Exercise requirements
Restate the following data in its entirety, word for word and without images.

Data section

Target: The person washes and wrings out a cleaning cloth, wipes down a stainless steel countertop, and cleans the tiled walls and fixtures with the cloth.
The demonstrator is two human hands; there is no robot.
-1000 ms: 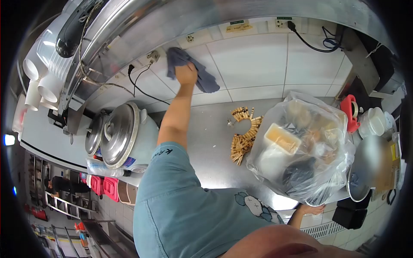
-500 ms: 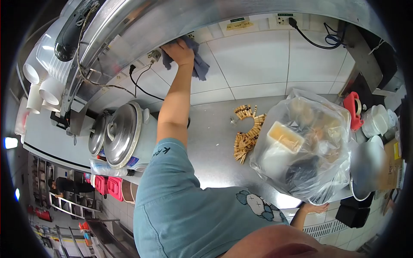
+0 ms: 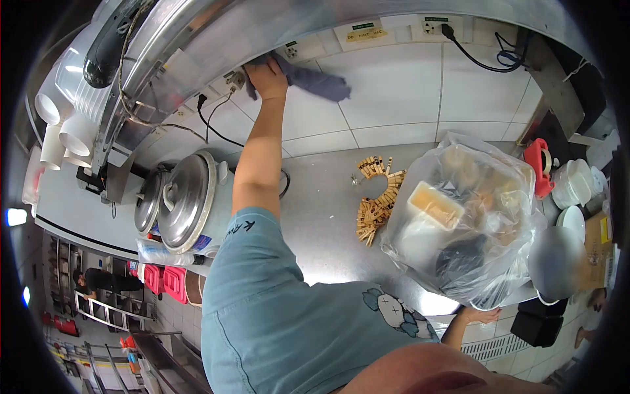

Task answer
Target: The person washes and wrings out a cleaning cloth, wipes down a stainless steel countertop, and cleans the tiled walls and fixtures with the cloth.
The demonstrator is two human hands; there is no robot.
-1000 ms: 
-500 ms: 
+0 ms: 

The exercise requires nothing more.